Read Lone Star Winter Online

Authors: Diana Palmer

Lone Star Winter (23 page)

She was caught in his dark eyes, spellbound. She'd said that, yes, because of the way he'd behaved about Julie's insults. She'd wanted to sting him. But she didn't mean it. She wasn't ambitious. All she wanted was Jordan. Her eyes were lost in his.

“The elephant?” she parroted, her gaze on his hard mouth.

“You want to see the world,” he translated. But he was moving closer as he said it and his head was bending, even against his will. This was stupid. He couldn't afford to let himself be drawn into this sweet trap.
Libby wanted a career. She was young and ambitious. He'd go in headfirst and she'd take off and leave him, just as Duke Wright's young wife had left him in search of fame and fortune. He'd deliberately drawn back from Libby and let himself be vamped by Julie Merrill, to show this little firecracker that he hadn't been serious about those kisses they'd exchanged. He wasn't going to risk his heart on a gamble this big. Libby was in love with love. She was attracted to him. But that wasn't love. She was too young to know the difference. He wasn't. He'd grabbed at Julie the way a drowning man reaches for a life jacket. Libby didn't know that. He couldn't admit it.

While he was thinking, he was parting her lips with his. He forgot where they were, who they were. He forgot the arguments and all the reasons he shouldn't do this.

“Libby,” he growled against her soft lips.

She barely heard him. Her blood was singing in her veins like a throbbing chorus. Her arms went around his neck in a stranglehold. She pushed up against him, forcing into his mouth in urgency.

His arms swallowed her up whole. The kiss was slow, deep, hungry.

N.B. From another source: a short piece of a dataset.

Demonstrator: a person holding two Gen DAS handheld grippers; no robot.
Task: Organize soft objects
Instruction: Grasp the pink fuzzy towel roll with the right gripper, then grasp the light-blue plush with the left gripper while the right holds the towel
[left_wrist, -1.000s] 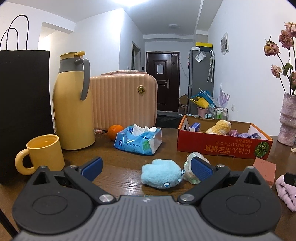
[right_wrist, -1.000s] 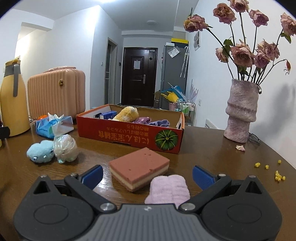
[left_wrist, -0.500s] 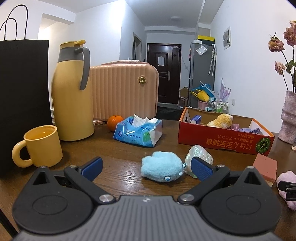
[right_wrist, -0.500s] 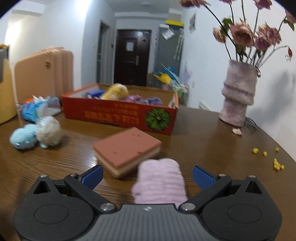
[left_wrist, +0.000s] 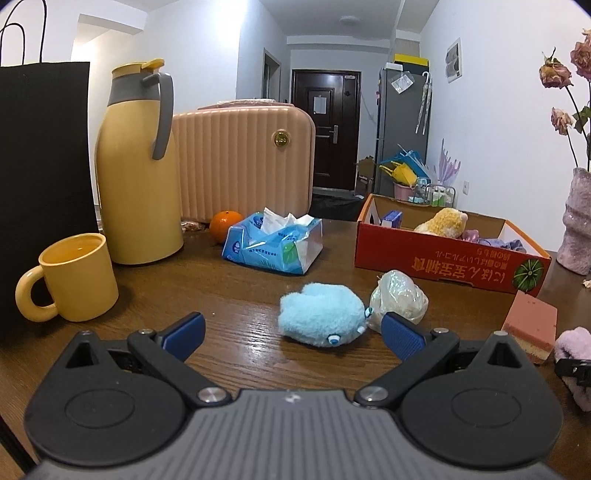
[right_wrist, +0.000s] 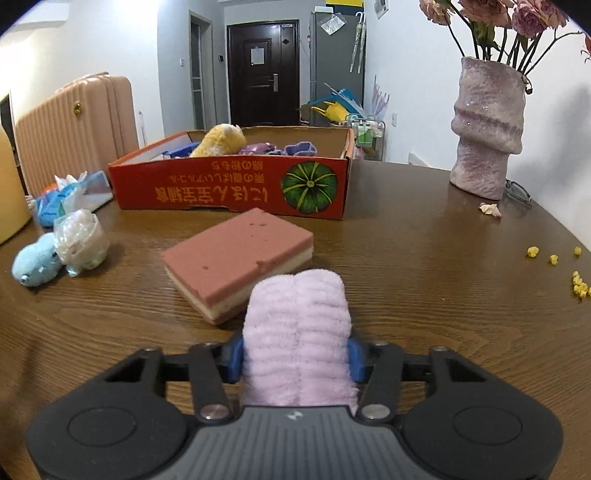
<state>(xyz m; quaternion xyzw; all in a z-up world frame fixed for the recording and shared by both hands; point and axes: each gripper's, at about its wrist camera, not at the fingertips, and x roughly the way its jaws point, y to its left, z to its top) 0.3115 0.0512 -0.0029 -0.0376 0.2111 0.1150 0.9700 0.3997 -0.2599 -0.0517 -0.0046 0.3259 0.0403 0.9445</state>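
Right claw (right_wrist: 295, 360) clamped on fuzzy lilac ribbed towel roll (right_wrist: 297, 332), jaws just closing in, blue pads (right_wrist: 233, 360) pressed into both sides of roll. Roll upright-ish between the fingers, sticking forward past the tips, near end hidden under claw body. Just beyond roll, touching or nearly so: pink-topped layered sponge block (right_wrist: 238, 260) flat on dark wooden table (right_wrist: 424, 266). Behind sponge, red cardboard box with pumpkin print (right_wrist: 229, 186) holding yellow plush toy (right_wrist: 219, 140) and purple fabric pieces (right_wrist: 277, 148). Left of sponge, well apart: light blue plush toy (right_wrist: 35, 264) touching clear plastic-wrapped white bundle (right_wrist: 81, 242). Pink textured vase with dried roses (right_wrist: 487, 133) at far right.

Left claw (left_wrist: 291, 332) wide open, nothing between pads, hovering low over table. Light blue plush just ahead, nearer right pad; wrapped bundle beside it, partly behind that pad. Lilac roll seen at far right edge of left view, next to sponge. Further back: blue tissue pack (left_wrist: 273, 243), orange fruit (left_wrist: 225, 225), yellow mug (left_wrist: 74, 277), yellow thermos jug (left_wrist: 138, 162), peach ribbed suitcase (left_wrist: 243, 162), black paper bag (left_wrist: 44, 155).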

It was invasive. Her whole body began to throb with delight. It began to swell. Their earlier
kisses had been almost chaste. These were erotic. They were…narcotic.

A soft little cry of pleasure went from her mouth into his and managed to penetrate the fog of desire she was drowning him in.

He jerked back from her as if he'd been stung. He fought to keep his inner turmoil from showing, his weakness from being visible to her. His big hands caught her waist and pushed her firmly away.

“I know,” she said breathlessly. “You think I've had snakebite on my lip and you were only trying to draw out the poison.”

He burst out laughing in spite of himself.

She swallowed hard and backed away another step. “Just think how Julie Merrill would react if she saw you kissing me.”

That wiped the smile off his face. “That wasn't a kiss,” he said.

“No kidding?” She touched her swollen mouth ironically. “I'll bet Julie could even give you lessons.”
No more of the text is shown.